◆ **Required action**: Using the records below, give again exactly the lines from the line that contains "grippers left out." through the line that contains "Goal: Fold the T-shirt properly", both ends included, and only those.

◆ **The data**:
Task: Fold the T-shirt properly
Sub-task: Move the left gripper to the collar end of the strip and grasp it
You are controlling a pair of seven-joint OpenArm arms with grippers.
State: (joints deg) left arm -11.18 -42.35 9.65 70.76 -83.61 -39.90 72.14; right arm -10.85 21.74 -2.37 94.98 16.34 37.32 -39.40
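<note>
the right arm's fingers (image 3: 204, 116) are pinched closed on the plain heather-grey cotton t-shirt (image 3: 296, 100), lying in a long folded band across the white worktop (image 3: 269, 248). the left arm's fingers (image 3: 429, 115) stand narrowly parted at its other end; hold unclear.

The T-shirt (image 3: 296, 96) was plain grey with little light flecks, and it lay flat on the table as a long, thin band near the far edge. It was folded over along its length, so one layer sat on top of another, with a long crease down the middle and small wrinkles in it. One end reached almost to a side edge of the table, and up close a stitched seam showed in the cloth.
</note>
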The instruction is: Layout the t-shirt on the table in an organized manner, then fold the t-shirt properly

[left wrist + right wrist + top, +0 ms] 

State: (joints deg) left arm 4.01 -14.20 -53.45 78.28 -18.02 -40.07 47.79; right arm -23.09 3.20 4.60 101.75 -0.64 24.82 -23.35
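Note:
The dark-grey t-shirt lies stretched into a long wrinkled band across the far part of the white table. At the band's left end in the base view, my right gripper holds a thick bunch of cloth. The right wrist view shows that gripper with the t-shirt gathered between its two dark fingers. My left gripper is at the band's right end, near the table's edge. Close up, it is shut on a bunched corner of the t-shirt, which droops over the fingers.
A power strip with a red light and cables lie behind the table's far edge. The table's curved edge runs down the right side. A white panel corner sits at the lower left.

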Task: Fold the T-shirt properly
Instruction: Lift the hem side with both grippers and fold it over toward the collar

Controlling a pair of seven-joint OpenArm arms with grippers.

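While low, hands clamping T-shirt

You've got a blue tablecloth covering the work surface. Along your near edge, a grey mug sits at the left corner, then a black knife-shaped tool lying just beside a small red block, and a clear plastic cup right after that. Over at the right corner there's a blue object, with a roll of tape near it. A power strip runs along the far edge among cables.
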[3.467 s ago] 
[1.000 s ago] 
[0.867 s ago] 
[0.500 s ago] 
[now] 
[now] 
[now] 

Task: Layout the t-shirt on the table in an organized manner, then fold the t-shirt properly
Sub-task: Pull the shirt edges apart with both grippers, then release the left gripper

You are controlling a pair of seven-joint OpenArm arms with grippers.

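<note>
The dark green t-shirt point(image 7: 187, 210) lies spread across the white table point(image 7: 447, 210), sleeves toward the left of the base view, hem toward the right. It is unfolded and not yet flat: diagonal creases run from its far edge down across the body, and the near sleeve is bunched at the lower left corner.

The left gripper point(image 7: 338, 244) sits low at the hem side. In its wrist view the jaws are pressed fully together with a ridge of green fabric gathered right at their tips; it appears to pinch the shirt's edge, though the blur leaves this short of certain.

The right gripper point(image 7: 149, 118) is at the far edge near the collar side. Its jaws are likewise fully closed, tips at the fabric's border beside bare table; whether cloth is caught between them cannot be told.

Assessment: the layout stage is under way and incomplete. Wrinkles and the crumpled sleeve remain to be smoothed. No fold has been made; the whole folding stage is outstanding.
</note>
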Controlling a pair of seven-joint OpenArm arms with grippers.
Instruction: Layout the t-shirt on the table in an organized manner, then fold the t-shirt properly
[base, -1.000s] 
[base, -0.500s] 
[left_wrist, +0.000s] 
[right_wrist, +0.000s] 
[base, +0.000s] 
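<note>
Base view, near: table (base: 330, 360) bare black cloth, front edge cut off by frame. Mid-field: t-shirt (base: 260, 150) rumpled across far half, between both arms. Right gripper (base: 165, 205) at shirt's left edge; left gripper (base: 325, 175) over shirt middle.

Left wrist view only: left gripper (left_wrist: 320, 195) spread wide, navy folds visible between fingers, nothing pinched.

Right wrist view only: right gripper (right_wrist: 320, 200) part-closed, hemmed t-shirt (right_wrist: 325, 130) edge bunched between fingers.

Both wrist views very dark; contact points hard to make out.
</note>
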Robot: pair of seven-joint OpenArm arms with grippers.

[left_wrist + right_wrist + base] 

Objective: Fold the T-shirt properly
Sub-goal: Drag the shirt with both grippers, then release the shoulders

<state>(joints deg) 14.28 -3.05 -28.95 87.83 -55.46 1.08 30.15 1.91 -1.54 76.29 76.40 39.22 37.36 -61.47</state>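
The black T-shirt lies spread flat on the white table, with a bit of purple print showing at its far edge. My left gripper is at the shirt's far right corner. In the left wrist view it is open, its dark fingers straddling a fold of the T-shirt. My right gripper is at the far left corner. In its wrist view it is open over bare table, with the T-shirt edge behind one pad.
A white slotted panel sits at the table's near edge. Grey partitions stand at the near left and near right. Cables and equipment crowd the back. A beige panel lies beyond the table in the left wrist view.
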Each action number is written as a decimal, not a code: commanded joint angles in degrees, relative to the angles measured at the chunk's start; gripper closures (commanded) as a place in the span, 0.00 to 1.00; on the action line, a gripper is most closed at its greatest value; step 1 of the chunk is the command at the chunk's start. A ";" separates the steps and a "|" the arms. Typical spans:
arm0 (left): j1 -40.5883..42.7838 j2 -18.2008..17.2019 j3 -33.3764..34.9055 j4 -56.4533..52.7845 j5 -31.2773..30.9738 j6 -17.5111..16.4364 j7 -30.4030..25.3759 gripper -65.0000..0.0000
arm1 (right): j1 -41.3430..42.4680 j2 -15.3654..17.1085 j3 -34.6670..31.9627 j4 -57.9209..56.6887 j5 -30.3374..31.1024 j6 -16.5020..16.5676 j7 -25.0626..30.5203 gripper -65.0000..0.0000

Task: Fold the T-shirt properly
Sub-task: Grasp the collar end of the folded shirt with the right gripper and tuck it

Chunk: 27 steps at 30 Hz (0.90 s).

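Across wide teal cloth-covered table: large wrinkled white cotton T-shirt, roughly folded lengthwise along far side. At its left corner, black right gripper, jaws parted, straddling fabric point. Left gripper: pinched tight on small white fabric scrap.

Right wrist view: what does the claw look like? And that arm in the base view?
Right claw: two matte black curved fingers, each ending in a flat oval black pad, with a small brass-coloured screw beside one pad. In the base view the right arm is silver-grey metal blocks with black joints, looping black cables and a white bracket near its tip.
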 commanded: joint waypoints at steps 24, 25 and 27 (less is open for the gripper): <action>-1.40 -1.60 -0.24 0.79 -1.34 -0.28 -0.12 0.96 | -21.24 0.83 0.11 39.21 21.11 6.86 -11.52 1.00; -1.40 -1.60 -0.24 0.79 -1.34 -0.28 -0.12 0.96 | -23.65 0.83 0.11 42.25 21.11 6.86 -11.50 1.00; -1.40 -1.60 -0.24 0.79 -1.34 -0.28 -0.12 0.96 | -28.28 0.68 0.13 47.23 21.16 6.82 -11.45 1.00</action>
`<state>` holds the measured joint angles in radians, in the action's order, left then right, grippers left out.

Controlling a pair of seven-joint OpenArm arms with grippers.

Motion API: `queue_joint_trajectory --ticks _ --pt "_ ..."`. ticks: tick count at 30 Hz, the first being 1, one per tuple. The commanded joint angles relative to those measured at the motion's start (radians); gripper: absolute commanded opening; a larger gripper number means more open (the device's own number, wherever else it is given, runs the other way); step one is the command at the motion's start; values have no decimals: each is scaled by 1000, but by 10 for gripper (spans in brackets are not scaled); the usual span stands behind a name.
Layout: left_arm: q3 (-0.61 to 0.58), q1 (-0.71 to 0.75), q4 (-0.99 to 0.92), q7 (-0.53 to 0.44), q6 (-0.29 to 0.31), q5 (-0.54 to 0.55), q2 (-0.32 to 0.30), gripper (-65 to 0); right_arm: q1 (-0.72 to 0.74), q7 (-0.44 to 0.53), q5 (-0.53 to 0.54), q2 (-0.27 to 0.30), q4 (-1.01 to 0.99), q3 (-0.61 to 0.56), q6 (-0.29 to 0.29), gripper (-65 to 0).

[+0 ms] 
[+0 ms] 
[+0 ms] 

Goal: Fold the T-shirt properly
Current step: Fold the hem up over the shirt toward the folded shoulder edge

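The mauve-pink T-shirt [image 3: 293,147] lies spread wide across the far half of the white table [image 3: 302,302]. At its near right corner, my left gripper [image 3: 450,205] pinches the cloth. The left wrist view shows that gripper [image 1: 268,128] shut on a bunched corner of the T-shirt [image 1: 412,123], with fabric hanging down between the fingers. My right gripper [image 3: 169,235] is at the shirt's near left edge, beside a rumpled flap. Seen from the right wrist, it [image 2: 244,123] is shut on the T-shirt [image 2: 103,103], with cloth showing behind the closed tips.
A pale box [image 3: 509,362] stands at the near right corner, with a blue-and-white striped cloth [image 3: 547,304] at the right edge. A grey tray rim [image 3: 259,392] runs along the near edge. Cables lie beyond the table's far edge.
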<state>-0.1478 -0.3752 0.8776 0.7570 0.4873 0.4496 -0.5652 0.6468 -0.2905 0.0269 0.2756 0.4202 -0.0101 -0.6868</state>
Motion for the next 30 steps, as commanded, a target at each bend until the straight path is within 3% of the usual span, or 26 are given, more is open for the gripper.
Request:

◆ **Output for this exercise**:
`<state>` holds the measured joint angles in radians, in the action's order, left then right, grippers left out.

Controlling a pair of seven-joint OpenArm arms with grippers.

Motion API: `queue_joint_trajectory --ticks _ --pt "_ ..."`. ticks: tick count at 30 Hz, the first being 1, one per tuple. The commanded joint angles relative to those measured at the motion's start (radians); gripper: absolute commanded opening; a larger gripper number means more open (the device's own number, wherever else it is given, runs the other way); step one is the command at the motion's start; values have no decimals: each is scaled by 1000, but by 10 for gripper (spans in brackets are not scaled); the usual span stands behind a name.
Layout: left_arm: q3 (-0.61 to 0.58), q1 (-0.71 to 0.75), q4 (-0.99 to 0.92), q7 (-0.53 to 0.44), q6 (-0.29 to 0.31), q5 (-0.54 to 0.55), q2 (-0.32 to 0.30), gripper (-65 to 0); right_arm: q1 (-0.72 to 0.74), q7 (-0.44 to 0.53), q5 (-0.53 to 0.54), q2 (-0.27 to 0.30), q4 (-1.01 to 0.99), q3 (-0.61 to 0.56), q6 (-0.29 to 0.29), gripper (-65 to 0).

[+0 ms] 
[+0 ms] 
[+0 ms] 

Goal: Fold the T-shirt properly

The answer has nothing more to it.